しかし明治も負けてはいない。互いに譲らず同点のまま、8回の攻防を終えた。
9回表、明治の4番・浦野祥太郎(中京大中京)が立教の3番手・坂本大樹(県立牛久栄進)から四球を選ぶと、ここから明治が追い上げを見せる。坂本は5番・6番を抑えるも、7番・8番に出塁を許し、2アウト満塁のピンチをまねく。しかし坂本は代打の犬塚陸斗(県立相模原)を空振り三振に抑え、ピンチを切り抜けた。

10回表、ツーアウト1・3塁から4番・浦野がサードゴロを放つが、内野の失策が絡んで明治は一気に2点を勝ち越した。
しかし、その裏、6番・甲斐がレフトへのタイムリーヒットを放ち、1点を返した。さらに、7番の木村航太朗(県立日立第一)がライトへの2点タイムリーヒットを打ち、9-10xで立教がサヨナラ勝利を飾った。

サヨナラタイムリーヒットを放った木村は、「開幕戦のここぞという場面で打ててよかったです」と笑顔で語った。また、勝利投手となった坂本は「まず開幕戦の勝利に貢献できてよかったです。試合は痺れるシーソーゲームで登板後すぐタイムリーを打たれてしまいましたが、引きずらずに淡々と投げることができました。要所で三振を取ることができているので継続していきたいです。この流れにのって連勝できるように頑張ります。」と引き締まった表情で意気込んだ。

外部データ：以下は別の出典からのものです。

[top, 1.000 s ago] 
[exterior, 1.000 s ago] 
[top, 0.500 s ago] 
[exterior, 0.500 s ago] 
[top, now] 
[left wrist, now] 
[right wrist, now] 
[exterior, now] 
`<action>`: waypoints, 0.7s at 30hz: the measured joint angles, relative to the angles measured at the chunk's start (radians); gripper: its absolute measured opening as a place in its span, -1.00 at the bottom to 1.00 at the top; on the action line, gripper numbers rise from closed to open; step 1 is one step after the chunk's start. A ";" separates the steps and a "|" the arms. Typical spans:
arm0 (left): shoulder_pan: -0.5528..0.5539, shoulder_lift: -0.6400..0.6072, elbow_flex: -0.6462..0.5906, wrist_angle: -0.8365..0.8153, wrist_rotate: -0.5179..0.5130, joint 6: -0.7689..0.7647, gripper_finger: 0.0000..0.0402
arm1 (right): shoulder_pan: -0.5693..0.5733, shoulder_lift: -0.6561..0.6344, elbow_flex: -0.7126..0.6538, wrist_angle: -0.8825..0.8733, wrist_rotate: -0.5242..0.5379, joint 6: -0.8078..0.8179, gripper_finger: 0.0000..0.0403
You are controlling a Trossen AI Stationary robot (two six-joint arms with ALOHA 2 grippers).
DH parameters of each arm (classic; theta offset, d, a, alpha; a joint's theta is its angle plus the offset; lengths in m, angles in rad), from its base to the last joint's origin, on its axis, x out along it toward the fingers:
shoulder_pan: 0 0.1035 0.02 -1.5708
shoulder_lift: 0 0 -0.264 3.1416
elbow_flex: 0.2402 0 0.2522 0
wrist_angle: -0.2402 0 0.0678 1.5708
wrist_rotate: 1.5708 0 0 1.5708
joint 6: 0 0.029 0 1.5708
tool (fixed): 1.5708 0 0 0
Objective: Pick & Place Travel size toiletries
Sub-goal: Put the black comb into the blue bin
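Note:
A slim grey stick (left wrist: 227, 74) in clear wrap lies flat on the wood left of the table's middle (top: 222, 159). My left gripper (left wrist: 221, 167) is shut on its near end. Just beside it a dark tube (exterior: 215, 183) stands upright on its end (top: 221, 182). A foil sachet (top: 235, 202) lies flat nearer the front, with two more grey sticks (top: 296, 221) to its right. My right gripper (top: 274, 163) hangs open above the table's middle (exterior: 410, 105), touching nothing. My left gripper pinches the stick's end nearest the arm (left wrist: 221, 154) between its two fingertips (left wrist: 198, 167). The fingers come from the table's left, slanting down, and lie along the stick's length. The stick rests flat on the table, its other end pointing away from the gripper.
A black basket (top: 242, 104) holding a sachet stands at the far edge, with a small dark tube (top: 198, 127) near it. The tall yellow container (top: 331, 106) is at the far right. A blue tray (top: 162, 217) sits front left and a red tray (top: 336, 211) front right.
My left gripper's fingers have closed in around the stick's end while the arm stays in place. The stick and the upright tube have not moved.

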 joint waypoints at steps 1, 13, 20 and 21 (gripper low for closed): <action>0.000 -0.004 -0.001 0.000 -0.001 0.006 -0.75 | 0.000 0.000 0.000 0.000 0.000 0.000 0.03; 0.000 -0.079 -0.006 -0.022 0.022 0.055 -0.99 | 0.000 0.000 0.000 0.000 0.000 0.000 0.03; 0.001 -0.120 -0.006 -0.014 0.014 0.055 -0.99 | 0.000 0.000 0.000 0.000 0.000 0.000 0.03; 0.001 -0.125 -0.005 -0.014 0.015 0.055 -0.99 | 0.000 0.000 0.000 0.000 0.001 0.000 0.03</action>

キャプテンの石附士道(佼成学園)は「激しい試合の中で、山﨑・門田(門田憲資《都立小山台》)・坂本が粘り強く投げてくれました。開幕投手は山﨑と決めていましたが、3人とも期待以上の活躍でした。打線もつながり、ホームランも2本出て、これまでの練習の成果が出た試合でした。守備には課題が残りますが、とても価値のある試合でした。」と試合を振り返った。
今季初勝利を挙げた立教は積極的なバッティングで着実に点を取っていったことでシーソーゲームを制した。次の慶応戦も勢いに乗って勝ち点を重ねていくことを期待する。
一方、敗れた明治も立教の攻撃にも負けずに点を重ね、延長戦では相手のミスを見逃さずに点を取っていた。今後の活躍が注目されるだろう。